◆ Data shown:

--------------------

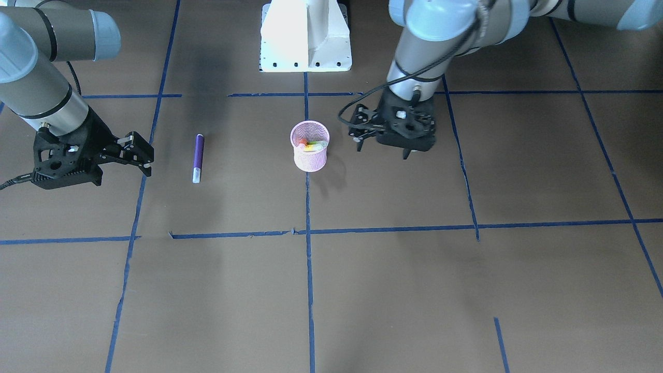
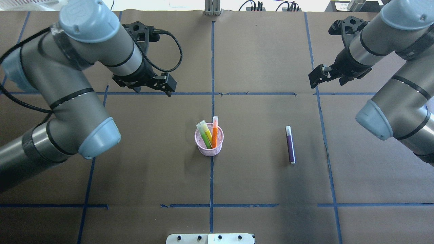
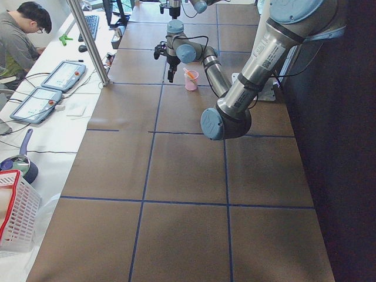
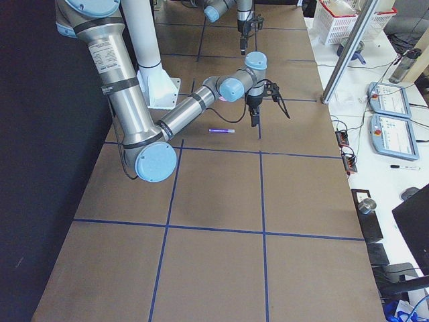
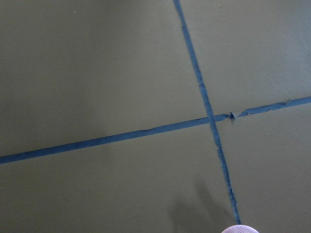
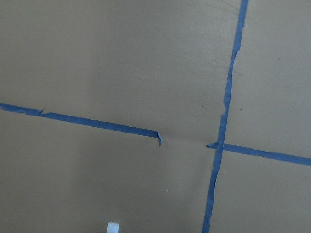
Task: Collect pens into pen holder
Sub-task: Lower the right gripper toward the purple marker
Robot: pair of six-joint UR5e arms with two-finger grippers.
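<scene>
Purple pen, location: it lay flat on the bench (image 2: 257,183), on the robot's right side and well apart from the pen holder. The purple pen (image 2: 290,145) pointed its pale cap (image 2: 288,128) away from the robot's base.
Purple pen, handling (judged): light, stiff and not fragile. The smooth round barrel would likely roll if nudged and slip under a loose pinch.
Purple pen, grasp point (judged): mid-barrel, fingers closing across the short axis from above. That would leave the ends free for lowering into the holder.
Pen holder: the pen holder (image 2: 209,149) stood upright at the bench centre, on a tape line. The light mesh cup was judged easy to tip if knocked.
Holder contents: 1 orange pen (image 2: 214,130) and 1 green pen (image 2: 204,135) stood caps up, leaning on the rim. 1 yellowish stick appeared beside the green one.
Right gripper: the right gripper (image 1: 149,164) was beyond the purple pen and farther to the right, clear of it. Its fingers stood a little apart, with nothing between them.
Left gripper: the left gripper (image 1: 382,152) was beyond the holder, on the left side. Its fingers were spread wide, empty and touching nothing.
</scene>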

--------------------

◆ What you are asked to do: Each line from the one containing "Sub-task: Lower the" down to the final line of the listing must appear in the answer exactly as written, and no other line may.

◆ Response to this task:
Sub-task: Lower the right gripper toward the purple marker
Robot: pair of six-joint UR5e arms with two-finger grippers.
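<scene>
Purple pen, location: it lay flat on the bench (image 2: 257,183), on the robot's right side and well apart from the pen holder. The purple pen (image 2: 290,145) pointed its pale cap (image 2: 288,128) away from the robot's base.
Purple pen, handling (judged): light, stiff and not fragile. The smooth round barrel would likely roll if nudged and slip under a loose pinch.
Purple pen, grasp point (judged): mid-barrel, fingers closing across the short axis from above. That would leave the ends free for lowering into the holder.
Pen holder: the pen holder (image 2: 209,149) stood upright at the bench centre, on a tape line. The light mesh cup was judged easy to tip if knocked.
Holder contents: 1 orange pen (image 2: 214,130) and 1 green pen (image 2: 204,135) stood caps up, leaning on the rim. 1 yellowish stick appeared beside the green one.
Right gripper: the right gripper (image 1: 149,164) was beyond the purple pen and farther to the right, clear of it. Its fingers stood a little apart, with nothing between them.
Left gripper: the left gripper (image 1: 382,152) was beyond the holder, on the left side. Its fingers were spread wide, empty and touching nothing.
</scene>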

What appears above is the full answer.